◆ **Problem description**
The answer consists solely of the data below, reproduced exactly.

◆ **Given data**
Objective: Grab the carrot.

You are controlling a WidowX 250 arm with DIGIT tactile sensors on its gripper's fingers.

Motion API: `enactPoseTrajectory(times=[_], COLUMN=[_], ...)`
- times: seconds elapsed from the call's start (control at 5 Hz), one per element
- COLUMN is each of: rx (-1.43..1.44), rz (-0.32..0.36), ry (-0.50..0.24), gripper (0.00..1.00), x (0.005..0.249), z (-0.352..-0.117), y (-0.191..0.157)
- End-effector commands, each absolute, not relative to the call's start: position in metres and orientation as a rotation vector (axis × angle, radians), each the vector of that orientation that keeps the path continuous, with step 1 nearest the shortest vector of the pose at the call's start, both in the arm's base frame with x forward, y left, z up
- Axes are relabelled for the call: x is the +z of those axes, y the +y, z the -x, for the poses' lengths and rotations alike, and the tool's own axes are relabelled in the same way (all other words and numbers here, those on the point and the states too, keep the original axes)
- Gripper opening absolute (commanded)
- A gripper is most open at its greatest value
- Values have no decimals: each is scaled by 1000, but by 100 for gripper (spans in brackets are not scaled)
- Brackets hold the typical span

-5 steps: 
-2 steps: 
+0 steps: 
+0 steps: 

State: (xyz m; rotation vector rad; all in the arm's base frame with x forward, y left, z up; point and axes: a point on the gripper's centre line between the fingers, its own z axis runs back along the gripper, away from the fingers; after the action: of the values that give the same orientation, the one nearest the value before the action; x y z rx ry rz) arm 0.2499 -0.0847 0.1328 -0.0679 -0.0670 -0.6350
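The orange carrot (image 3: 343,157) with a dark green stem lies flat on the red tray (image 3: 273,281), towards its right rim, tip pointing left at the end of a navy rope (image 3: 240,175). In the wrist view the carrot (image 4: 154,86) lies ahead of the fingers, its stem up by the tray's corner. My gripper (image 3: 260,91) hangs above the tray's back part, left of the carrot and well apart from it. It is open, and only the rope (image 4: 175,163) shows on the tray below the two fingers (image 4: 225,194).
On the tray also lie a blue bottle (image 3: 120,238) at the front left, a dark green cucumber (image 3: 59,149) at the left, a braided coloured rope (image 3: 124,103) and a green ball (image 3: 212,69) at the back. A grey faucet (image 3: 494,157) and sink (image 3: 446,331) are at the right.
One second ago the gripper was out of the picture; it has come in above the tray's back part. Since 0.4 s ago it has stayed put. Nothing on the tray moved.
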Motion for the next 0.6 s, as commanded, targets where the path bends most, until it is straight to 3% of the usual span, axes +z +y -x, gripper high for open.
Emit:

◆ **Task result**
Objective: Grab the carrot.

You are controlling a WidowX 250 arm with DIGIT tactile sensors on its gripper's fingers.

Motion API: `enactPoseTrajectory(times=[_], COLUMN=[_], ...)`
- times: seconds elapsed from the call's start (control at 5 Hz), one per element
- COLUMN is each of: rx (-1.43..1.44), rz (-0.32..0.36), ry (-0.50..0.24), gripper (0.00..1.00), x (0.005..0.249), z (-0.352..-0.117), y (-0.191..0.157)
- End-effector commands, each absolute, not relative to the call's start: position in metres and orientation as a rotation vector (axis × angle, radians), each the vector of that orientation that keeps the path continuous, with step 1 nearest the shortest vector of the pose at the call's start, both in the arm's base frame with x forward, y left, z up
- Axes are relabelled for the call: x is the +z of those axes, y the +y, z the -x, for the poses' lengths and rotations alike, and the tool's own axes are relabelled in the same way (all other words and numbers here, those on the point and the states too, keep the original axes)
- Gripper opening absolute (commanded)
- A gripper is most open at its greatest value
- Values have no decimals: each is scaled by 1000, but by 100 for gripper (spans in brackets are not scaled)
- Brackets hold the typical span

-5 steps: 
-2 steps: 
+0 steps: 
+0 steps: 

State: (xyz m; rotation vector rad; all in the arm's base frame with x forward, y left, z up; point and axes: a point on the gripper's centre line between the fingers, its own z axis runs back along the gripper, away from the fingers; after the action: of the values that give the same orientation, the one nearest the value before the action; x y z rx ry rz) arm 0.2499 -0.0847 0.1328 -0.0679 -0.0670 -0.6350
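The orange carrot (image 3: 343,157) with a dark green stem lies flat on the red tray (image 3: 273,281), towards its right rim, tip pointing left at the end of a navy rope (image 3: 240,175). In the wrist view the carrot (image 4: 154,86) lies ahead of the fingers, its stem up by the tray's corner. My gripper (image 3: 260,91) hangs above the tray's back part, left of the carrot and well apart from it. It is open, and only the rope (image 4: 175,163) shows on the tray below the two fingers (image 4: 225,194).
On the tray also lie a blue bottle (image 3: 120,238) at the front left, a dark green cucumber (image 3: 59,149) at the left, a braided coloured rope (image 3: 124,103) and a green ball (image 3: 212,69) at the back. A grey faucet (image 3: 494,157) and sink (image 3: 446,331) are at the right.
One second ago the gripper was out of the picture; it has come in above the tray's back part. Since 0.4 s ago it has stayed put. Nothing on the tray moved.
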Motion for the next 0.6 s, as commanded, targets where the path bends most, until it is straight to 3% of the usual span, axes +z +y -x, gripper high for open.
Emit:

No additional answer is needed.